Building a SOAP Server

The SOAP server we'll create is going to expose two functions for SOAP clients to access. One function returns a list of all the products in the database; this function expects nothing to be passed to it and returns an array of array references (also known as a 'list of lists'). The other function expects a part number to be passed to it and returns an XML document that we'll parse to create a page of detailed information about a product.

We'll begin by taking a look at the code that makes up the SOAP server. This is actually just a CGI program that has a few things added to get it to behave like a SOAP server.

01: #!/usr/bin/perl -w 02: # A simple, SOAP server 03: use strict; 04: use DBI; 05: use LWP::Simple (); 06: use HTML::LinkExtor; 07: use SOAP::Transport::HTTP;

Line 1 tells the system where to find Perl and turns warnings on.

Line 2 is simply a comment about this program.

Line 3 loads the strict module. This module causes Perl to be more picky about what it allows and makes the programmer give more thought to the programming process. Always use strict; it can prevent many common programming mistakes.

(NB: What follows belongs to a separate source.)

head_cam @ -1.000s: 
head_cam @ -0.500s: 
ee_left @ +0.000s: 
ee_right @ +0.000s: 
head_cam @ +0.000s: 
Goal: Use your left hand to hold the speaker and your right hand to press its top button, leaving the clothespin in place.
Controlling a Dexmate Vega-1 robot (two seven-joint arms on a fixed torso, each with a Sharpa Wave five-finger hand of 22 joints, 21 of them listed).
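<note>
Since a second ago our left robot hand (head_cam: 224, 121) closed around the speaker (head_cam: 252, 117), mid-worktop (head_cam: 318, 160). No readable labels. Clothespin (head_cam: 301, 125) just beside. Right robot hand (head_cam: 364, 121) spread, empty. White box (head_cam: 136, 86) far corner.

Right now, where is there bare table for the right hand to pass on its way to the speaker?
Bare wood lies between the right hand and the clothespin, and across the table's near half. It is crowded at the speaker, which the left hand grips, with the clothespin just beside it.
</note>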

Line 4 loads the DBI module. We need to access a database for this program, so we use the DBI module, which is the DataBase Interface for Perl.

Line 5 loads the LWP::Simple module and the () makes sure none of the methods get loaded into our namespace. We explicitly call LWP::Simple::get in our program, so it does not have to be loaded at this point. Our program uses this module for fetching a document from a remote Web server.

Line 6 loads the HTML::LinkExtor module. This module extracts links from an HTML document. We'll be parsing a large HTML document inside of this program; this module makes parsing extremely easy for us.

Line 7 loads the SOAP::Transport::HTTP module. This is how we can easily create a SOAP server that uses the HTTP protocol for its communications.

08: package Catalog; 09: my $dbh = DBI->connect ("DBI:mysql:books:switch.perlguy.net",       "bookuser","") 10:     or die("Cannot connect: $DBI::errstr\nAborting."); 11: my @imgs;

Line 8 declares that we are now inside of the Catalog package. Packages are used to declare different namespaces in Perl.

Line 9 connects us to the database and returns a handle with the connection. When the handle is returned, we store it in the newly declared variable named $dbh (meaning DataBase Handle).

Notice that with this connection string, we provide the driver name (mysql), database (books), and server name (switch.perlguy.net). The database happens to be on a completely different machine than this program.

Line 10 is a continuation of line 9; the die function causes the program to die and to display an error message if there is a problem connecting to the database.

Line 11 declares a new array named @imgs. This newly declared array and the variable named $dbh on line 9 are available to all functions within the Catalog package (namespace), since they are declared outside of any of the subroutines.

12: SOAP::Transport::HTTP::CGI 13:   -> dispatch_to(‘Catalog') 14:   -> handle;

Lines 12-14 create a wrapper around the Catalog package.

The first part, line 12, tells the system that we are creating a SOAP server using the HTTP protocol and that this is going to be run like a CGI-based server. This is all part of the SOAP::Lite package.

The second part, line 13, tells this SOAP server that when someone tries to access a method, he or she must request it to be dispatched to the Catalog package.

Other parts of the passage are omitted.